You could describe Lucidity as a Puzzle/Platformer, but I feel it’s more accurate to call it an On-Rails’s Platformer. You don’t have any direct control over Sofi, instead the game will give you certain tools to effect her path with including stairs for her to walk up or slingshots to propel her over great distances. The main problem with this is that you can’t choose what item to use, instead it’s up to the computer to what you get. And the computer doesn’t generate the right items for you to use ever really.

This reduces the game’s challenge level to little more than luck. Instead of you choosing how you want to progress through the level, the computer throws stuff at you to try and figure out, but levels are usually designed in such a way that you’ll need a specific item to move forward.

And when you’re just spamming items to get the right one, Sofi is getting killed by an enemy which starts the entire game over from the beginning of the level. Now I don’t have a problem with that in platformers, but restarting from the beginning of the level in Lucidity is a special case. Because it’s almost impossible to replicate what you did if you got a good run through the level until the very end due to the games random nature.

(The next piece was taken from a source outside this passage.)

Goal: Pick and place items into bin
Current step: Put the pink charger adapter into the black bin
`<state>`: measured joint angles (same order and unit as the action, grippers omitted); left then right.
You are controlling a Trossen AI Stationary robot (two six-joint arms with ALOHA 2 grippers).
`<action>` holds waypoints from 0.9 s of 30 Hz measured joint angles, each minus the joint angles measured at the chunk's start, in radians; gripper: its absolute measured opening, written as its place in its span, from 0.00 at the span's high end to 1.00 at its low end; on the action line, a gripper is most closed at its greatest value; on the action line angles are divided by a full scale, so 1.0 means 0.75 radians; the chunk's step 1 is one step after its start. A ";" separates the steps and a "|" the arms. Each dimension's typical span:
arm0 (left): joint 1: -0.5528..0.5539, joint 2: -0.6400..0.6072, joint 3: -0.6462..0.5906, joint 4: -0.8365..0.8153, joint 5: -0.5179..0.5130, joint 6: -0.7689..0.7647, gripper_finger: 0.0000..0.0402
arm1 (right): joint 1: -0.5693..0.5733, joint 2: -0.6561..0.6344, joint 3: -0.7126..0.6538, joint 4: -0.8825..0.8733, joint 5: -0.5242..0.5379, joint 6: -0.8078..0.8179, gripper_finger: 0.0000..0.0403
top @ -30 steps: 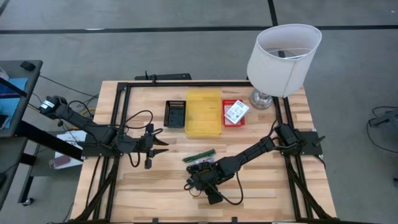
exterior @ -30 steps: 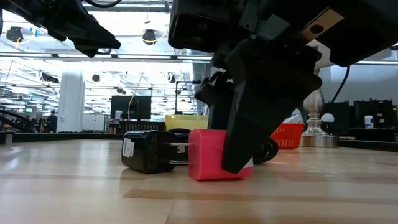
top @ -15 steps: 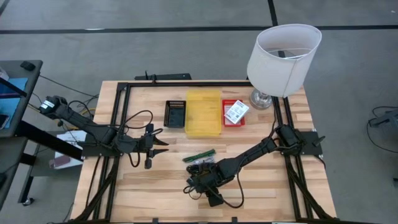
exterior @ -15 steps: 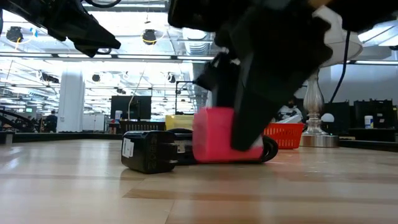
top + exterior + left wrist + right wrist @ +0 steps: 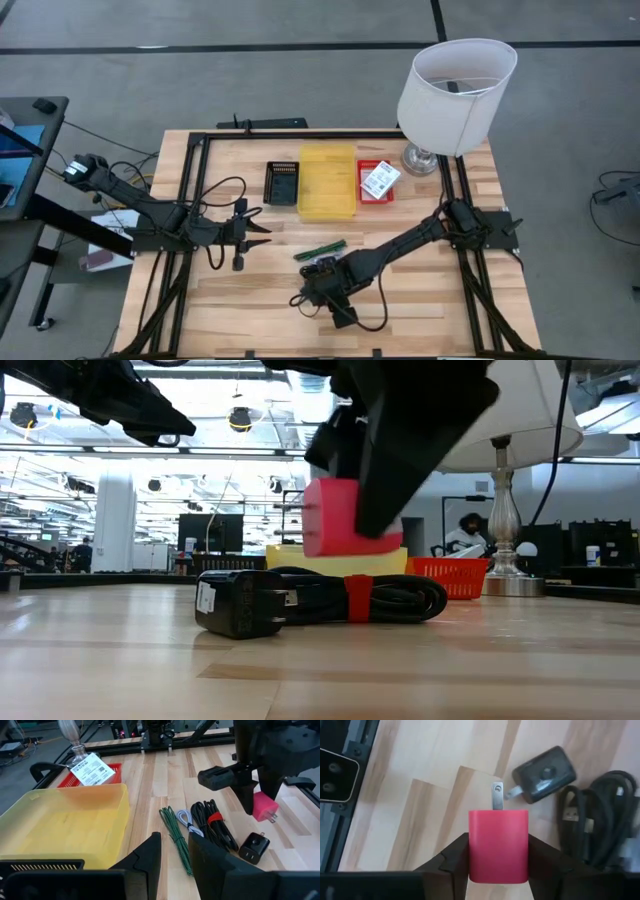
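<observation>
1. The right gripper [image 5: 498,857] is clamped on a pink plug block [image 5: 498,846] — its metal prongs point forward, past the fingertips.
2. In the low view the block [image 5: 350,518] hangs clear of the table [image 5: 320,660], above a coiled black cord [image 5: 390,598] bound with a red tie and ending in a black adapter [image 5: 240,602].
3. In the high view this gripper [image 5: 322,288] sits over the table's front middle, near a green stick [image 5: 320,248].
4. The left gripper [image 5: 262,232] waits to the left, off the wood, its jaws slightly apart and empty.
5. The yellow bin [image 5: 327,181] stands at the back, between a black tray [image 5: 282,182] and a red basket [image 5: 375,197] — a white packet [image 5: 380,179] lies in the basket.
6. A lamp [image 5: 456,85] stands at the back right corner.
</observation>
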<state>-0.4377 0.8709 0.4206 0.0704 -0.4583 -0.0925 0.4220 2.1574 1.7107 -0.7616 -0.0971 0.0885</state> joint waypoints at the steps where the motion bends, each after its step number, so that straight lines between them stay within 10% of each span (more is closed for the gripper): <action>1: 0.000 0.000 0.000 0.001 0.000 0.000 0.77 | -0.005 0.000 0.013 -0.014 0.001 -0.010 0.63; 27: 0.001 0.000 0.000 0.071 -0.088 0.046 0.77 | -0.203 0.000 0.453 -0.443 0.028 -0.199 0.63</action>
<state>-0.4374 0.8709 0.4206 0.1237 -0.5242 -0.0576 0.2700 2.1574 2.0504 -1.0936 -0.0761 -0.0610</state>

Also the atmosphere of the game falls victim as the gameplay devolves into a twitch-style affair as you’re panicking the entire time, and having to constantly use items until you get the one you need. This destroys the atmosphere as you’re usually too busy to trying to keep Sofi alive and spamming until you get the right items for her instead of experiencing its rich atmosphere.

The game is also short, taking me only 3 hours to beat. And while there’s a lot of collectible firefly’s to capture to open up new levels, the completely random factor of the game makes it nigh impossible to collect everything in the levels, as you’ll have to rely on the computer to give you items that could be the wrong thing for where you need to go.

Lucidity even fails to keep things interesting throughout, instead you’ll be given all the items in the game by the end of Act 1, and from then on nothing new really happens. You’ll just be doing the same things you did in Act 1 for the rest of the other 2 acts.


I’m not saying Lucidity is a complete failure, but it’s close. If it wasn’t for the games amazing art-style and soundtrack I would’ve hated this game completely, instead Lucidity is a complete disappointment. The game’s completely random nature only serves to frustrate you, and makes collecting things hard after the game ends, which is bad since platformers rely on collecting for players to replay it.

I’ll be interested to see if Lucidity will get a sequel that’ll fix these issues, but for now the game is a mess. I really wanted to like the game, but unfortunately all dreams don’t always end well.